Like all of Tibet's party chiefs, Chen is not Tibetan but a member of China's majority Han ethnic group.
No reason was given for the move, although Zhang has served five years in the position, roughly the standard term for provincial officials.
China's policies for Tibet are set at the highest levels in Beijing and there is no reason to believe the move heralds any major change.
Zhang, a former top official in Xinjiang, another ethnically troubled region, took over as Tibet party secretary in 2006 during a relatively quiet period.

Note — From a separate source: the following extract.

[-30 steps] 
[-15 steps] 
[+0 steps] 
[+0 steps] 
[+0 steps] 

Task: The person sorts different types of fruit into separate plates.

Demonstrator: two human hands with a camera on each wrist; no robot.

Two years later, deadly anti-government rioting broke out among Tibetans in the capital, Lhasa, spreading quickly to Tibetan areas of western China in the most severe and sustained unrest in decades.
Security forces poured in and a massive crackdown ensued, with China closing Tibet to foreign tourists for a year. Foreign journalists remain barred from Tibet except on rare, tightly scripted government-organized trips.
During his term, Zhang saved his harshest rhetoric for Tibet's exiled Buddhist leader, the Dalai Lama, calling the 76-year-old cleric a "wolf in monk's robes" and the "scum of Buddhism."
Beijing considers Chinese sovereignty over Tibet unquestionable and inviolable. It says Tibet has been its territory for centuries, although many Tibetans say they were essentially an independent nation until Communist forces invaded in 1950.
The Dalai Lama recently shifted his political responsibilities to the prime minister of the self-proclaimed India-based Tibetan government-in-exile, Lobsang Sangay, a 43-year-old Harvard legal scholar who grew up a refugee.